The vast majority of these people were uprooted by hurricanes, followed by floods, then fires and tornadoes. Almost 40% percent returned home within a week. Nearly 16% percent have not returned home (and may never do so), and 12% percent have been evacuated for more than 6 months.
The Census Bureau count is based on 68,504 responses it received as part of the Household Pulse Survey, conducted from Jan. 4 to Jan. 4. 16. The data is one of the few federal efforts to track displaced Americans, not starting until 2020. The agency notes that the data is “experimental” and extrapolated from the sample data.
“These numbers are deeply disturbing,” said Michael Gerrard, director of the Sabin Center for Climate Change Law at Columbia University, who was not involved in the data collection. “These figures are what you would expect in a developing country. It’s terrible to see them in the United States. … They will only get worse in the coming years as climate change causes extreme weather events to become more frequent and severe.”
Some states saw much more impact than others. Florida had displaced more than 888,000 people. Louisiana had more than 368,000 displaced persons.
The US was hit by a series of major disasters in 2022. The National Oceanic and Atmospheric Administration said 18 extreme weather events caused at least $1 billion worth of damage each. Climate experts have been warning for years to expect more intense weather disasters as global temperatures rise.
The Census Bureau’s estimate, nearly 1.4 percent of the U.S. adult population, is higher than other estimates. Data from the Internal Displacement Monitoring Center, part of the humanitarian organization The Norwegian Refugee Council, previously estimated that disasters displaced an average of 800,000 U.S. residents per year from 2008 to 2021.
“The United States is far from prepared for this,” Garrard said. “Our settlement patterns do not reflect the emerging risks of climate change to the habitability of some parts of the country.”
The data showed that the more than half a million people who have never returned home have experienced multiple hardships, including a lack of housing, food, water, sanitation and child care.
“These are all things we take for granted in a modern society,” Gerrard added. “Its absence is very disruptive to the child’s physical and emotional health and development.”
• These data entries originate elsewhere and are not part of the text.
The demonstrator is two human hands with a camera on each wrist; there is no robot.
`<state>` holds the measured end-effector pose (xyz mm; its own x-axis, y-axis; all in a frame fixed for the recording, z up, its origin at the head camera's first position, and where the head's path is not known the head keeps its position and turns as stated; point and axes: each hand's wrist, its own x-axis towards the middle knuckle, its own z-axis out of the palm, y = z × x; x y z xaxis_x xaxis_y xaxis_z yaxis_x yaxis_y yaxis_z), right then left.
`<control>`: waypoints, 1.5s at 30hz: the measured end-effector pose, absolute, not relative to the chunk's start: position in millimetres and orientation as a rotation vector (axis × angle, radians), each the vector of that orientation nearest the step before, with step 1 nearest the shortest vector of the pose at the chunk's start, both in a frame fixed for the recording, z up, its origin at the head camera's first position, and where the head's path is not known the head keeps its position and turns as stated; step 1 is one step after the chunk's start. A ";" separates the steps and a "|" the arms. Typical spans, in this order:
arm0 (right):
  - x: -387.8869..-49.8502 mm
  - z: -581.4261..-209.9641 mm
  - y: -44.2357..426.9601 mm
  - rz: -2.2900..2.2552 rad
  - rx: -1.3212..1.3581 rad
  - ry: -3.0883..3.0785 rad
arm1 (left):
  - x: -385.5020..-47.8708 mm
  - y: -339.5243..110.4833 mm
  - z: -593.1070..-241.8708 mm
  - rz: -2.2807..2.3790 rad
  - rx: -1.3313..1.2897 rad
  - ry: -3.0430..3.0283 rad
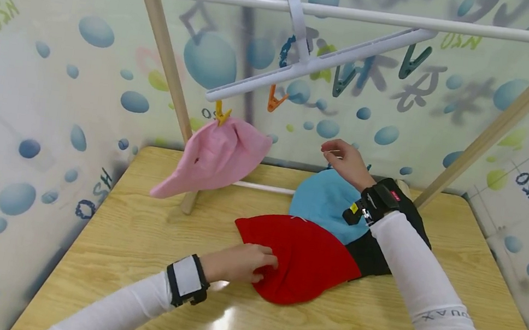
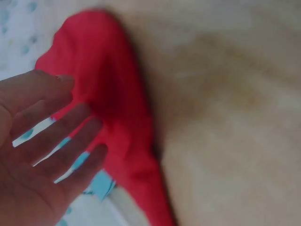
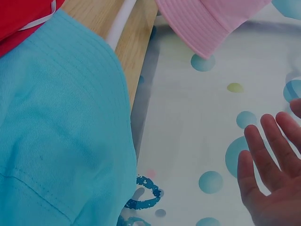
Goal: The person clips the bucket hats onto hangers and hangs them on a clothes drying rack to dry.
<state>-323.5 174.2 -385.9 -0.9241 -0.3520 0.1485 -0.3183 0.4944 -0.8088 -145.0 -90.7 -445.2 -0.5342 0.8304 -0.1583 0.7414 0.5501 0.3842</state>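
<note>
My left hand [image 1: 240, 263] is over the near left part of a red bucket hat [image 1: 312, 261] lying on the table. In the left wrist view its fingers [image 2: 70, 132] are spread and gently bent, with nothing in them; whether they touch the cloth I cannot tell. My right hand [image 1: 347, 165] is raised above the far side of a light blue hat [image 1: 322, 199], its fingers [image 3: 268, 157] loose and holding nothing. A black hat [image 1: 369, 257] lies partly under the blue and red ones. From a yellow clip [image 1: 221, 114] hangs a pink bucket hat [image 1: 226, 155].
A white hanger [image 1: 301, 69] tilts down to the left on the rack's white bar [image 1: 386, 18]. An orange clip [image 1: 274, 100] and two dark green clips, one at the right end [image 1: 413, 62], hang from it. Wooden rack legs [image 1: 503, 117] stand on the table [image 1: 109, 256], before a patterned wall.
</note>
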 end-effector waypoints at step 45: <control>-315.0 -393.7 201.0 -1.418 -0.547 2.724 | -141.3 -108.0 -481.3 -0.260 1.724 2.565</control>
<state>-315.0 201.0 -393.7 -0.9382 -0.3163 0.1403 -0.2963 0.5251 -0.7978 -141.3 -108.0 -481.3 -0.3814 0.9158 -0.1262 0.9224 0.3681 -0.1166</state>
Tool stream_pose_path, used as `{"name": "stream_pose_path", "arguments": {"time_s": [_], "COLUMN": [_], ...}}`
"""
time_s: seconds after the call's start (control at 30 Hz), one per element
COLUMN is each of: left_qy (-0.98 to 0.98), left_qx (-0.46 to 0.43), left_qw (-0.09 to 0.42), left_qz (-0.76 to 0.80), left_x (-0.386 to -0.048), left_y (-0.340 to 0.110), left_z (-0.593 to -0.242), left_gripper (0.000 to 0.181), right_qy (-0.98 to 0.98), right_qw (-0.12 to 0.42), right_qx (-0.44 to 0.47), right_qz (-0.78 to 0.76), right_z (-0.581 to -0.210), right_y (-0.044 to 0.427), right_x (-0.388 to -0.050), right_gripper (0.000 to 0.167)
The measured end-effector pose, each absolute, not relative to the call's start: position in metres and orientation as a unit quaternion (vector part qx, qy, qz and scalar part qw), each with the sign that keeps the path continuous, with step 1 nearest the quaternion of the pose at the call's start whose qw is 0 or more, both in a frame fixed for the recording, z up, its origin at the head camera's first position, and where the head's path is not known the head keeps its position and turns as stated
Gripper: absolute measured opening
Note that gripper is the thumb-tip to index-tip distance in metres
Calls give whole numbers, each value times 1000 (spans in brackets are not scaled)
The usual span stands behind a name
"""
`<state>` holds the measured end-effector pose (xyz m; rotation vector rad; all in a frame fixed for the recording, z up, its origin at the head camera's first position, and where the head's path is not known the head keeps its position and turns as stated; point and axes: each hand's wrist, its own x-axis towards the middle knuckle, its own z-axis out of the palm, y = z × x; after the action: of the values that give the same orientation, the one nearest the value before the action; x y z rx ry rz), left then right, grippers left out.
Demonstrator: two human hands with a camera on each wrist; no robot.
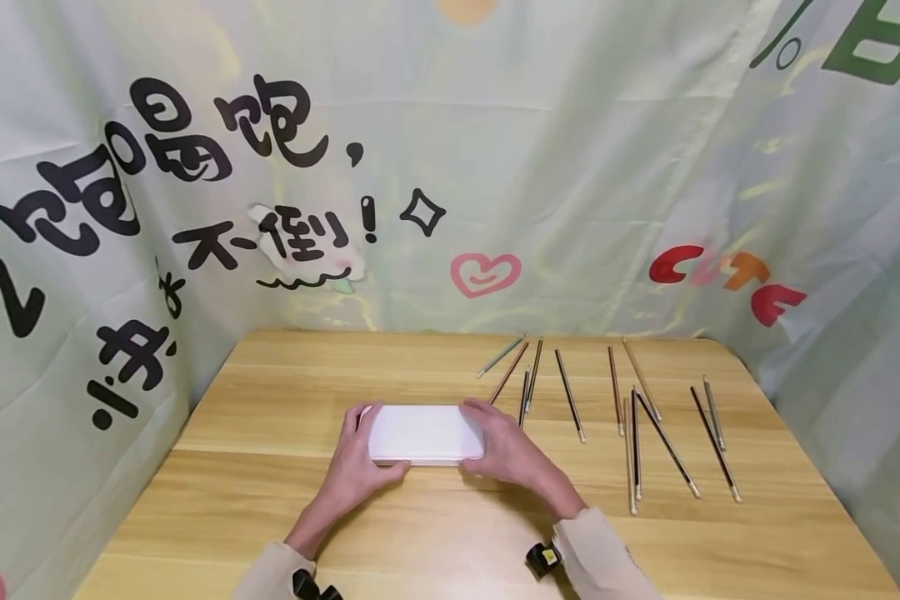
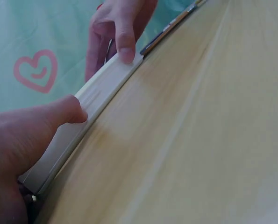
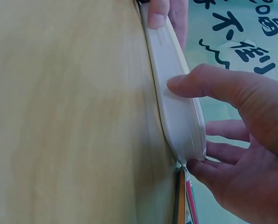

The data also showed differences between people of different economic status, race and identities. Those making less than $25,000 a year had the highest evacuation rates of any economic group, and black and Hispanic residents had slightly higher evacuation rates than white residents.
According to the data, adults who identify as LGBTQ were disproportionately affected: 4% of LGBTQIA+ adults had to leave their homes compared to 1.2% of heterosexual, cisgender people.
“It’s important to note that many of these individuals who are LGBTQ are often perceived as socially vulnerable as well, and really have a strong intersection lens for disaster preparedness and recovery,” said Michael Méndez, a professor of environmental policy and planning at the University of California, Irvine.
“A large portion of the LGBT community that is vulnerable, and most socially vulnerable to disasters, are African Americans, transgender people and low-income people,” he said. “That is why they are often made invisible in the context of disaster management and planning and preparedness. People write them off because they don’t have to provide additional resources for this community.